Fighting choice addiction.

To my future husband: I know you will be worth the wait!

— Wendy Griffith, Age 53*

Choice addiction is part intoxication with the process of judging suitors, and part fear of missing out on something better. The risk is that a woman can become caught in analysis paralysis while her best real options evaporate. Not all women fall into choice addiction, and for those who do most don’t wallow in this stage forever. Sooner or later, most realize (even if only intuitively) that the rare gem of a man they are so unhurriedly seeking is also being sought out by other women. And once he’s off the market, her next best chance is also being snapped up by another woman who is quicker on the draw. Put bluntly, it eventually dawns on her that:

That bitch is trying to steal my man!

The power in the emotion isn’t in the general shrinking size and quality of the pool of suitors, but the sense that another woman is taking what is rightfully hers.
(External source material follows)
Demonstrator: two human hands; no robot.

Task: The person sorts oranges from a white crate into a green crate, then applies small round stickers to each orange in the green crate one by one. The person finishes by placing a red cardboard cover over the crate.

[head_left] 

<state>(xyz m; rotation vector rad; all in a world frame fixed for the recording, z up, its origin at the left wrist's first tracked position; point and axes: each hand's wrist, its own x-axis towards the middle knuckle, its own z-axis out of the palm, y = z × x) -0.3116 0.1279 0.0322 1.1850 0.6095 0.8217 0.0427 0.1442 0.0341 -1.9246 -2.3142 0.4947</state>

Her thoughts shift from a blissful daydream about the perfect man who is patiently waiting for her to discover him, to the woman on a mission to poach what is hers. Now instead of savoring the power of finding every flaw in an endless stream of suitors, the woman actually starts trying to find her best possible man and march him down the aisle before that other bitch does.

This same kind of analysis paralysis can occur when making other big decisions, like buying a home. Women especially can get stuck looking for a theoretical option that doesn’t exist, rejecting what in reality are their best case choices. Realtor.com has a brilliant marketing campaign tuned perfectly to demolishing real estate choice addiction:

*See the second footnote at the bottom of this post for the calculations behind my estimate of Griffith’s current age, as well as this.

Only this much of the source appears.